Howard put his head down so that his face was hid from her in her lap.

“After the doctor had talked to me a few minutes, had asked me a few questions,” she went on, “I knew. And I was not sorry. It was nearly over, anyhow, dear. Did you know it? I often wondered if you did. Yes, I saw many little signs. I wouldn’t admit it to myself until this illness came. Then I confessed it to myself. And I was not sorry we were to part this way. But I did not expect”—and she drew a long breath—“happiness!”

“No, no,” he protested, lifting his face and looking at her. She drank in the expression of his eyes—the love, the longing, the misery—as if it had been a draught of life.

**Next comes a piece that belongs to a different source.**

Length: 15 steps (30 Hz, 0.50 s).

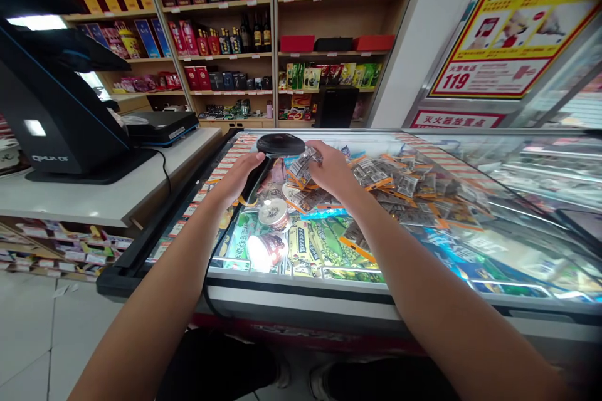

“Ah, you make me so happy, so happy. How much I owe to you. Four long, long, beautiful years. How much! How much! And at last—love!”

There was silence for several minutes. Then he spoke: “I loved you from the first, I believe. Only I never appreciated you. I was so self-absorbed. And you—you fed my vanity, never insisted upon yourself.”

“But we have had happiness. And no one, no one, no one will ever be to you what I have been.”

“I love you.” Howard’s voice had a passionate earnestness in it that carried conviction. “The light goes out with you.”

“With this little candle? No, no, dear—my dear. You will be a great man. You will not forget; but you will go on and do the things that I’m afraid I didn’t help, maybe hindered, you in trying to do. And you will keep a little room in your heart, a very little room. And I shall be in there. And you’ll open the door every once in a while and come in and take me in your arms and kiss me. And I think—yes, I feel that—that I shall know and thrill.”

Her voice sank lower and lower and then her eyes closed, and presently he called the nurse.

The next day he rose from his bed, just at the connecting door between his room and hers, and looked in at her. The shades were drawn and only a faint light crept into the room. He thought he saw her stir and went nearer.

“Why, they’ve made you very gay this morning,” he laughed, “with the red ribbons at your neck.”

There was no answer. He came still nearer. The red ribbons were long streamers of blood. She was dead.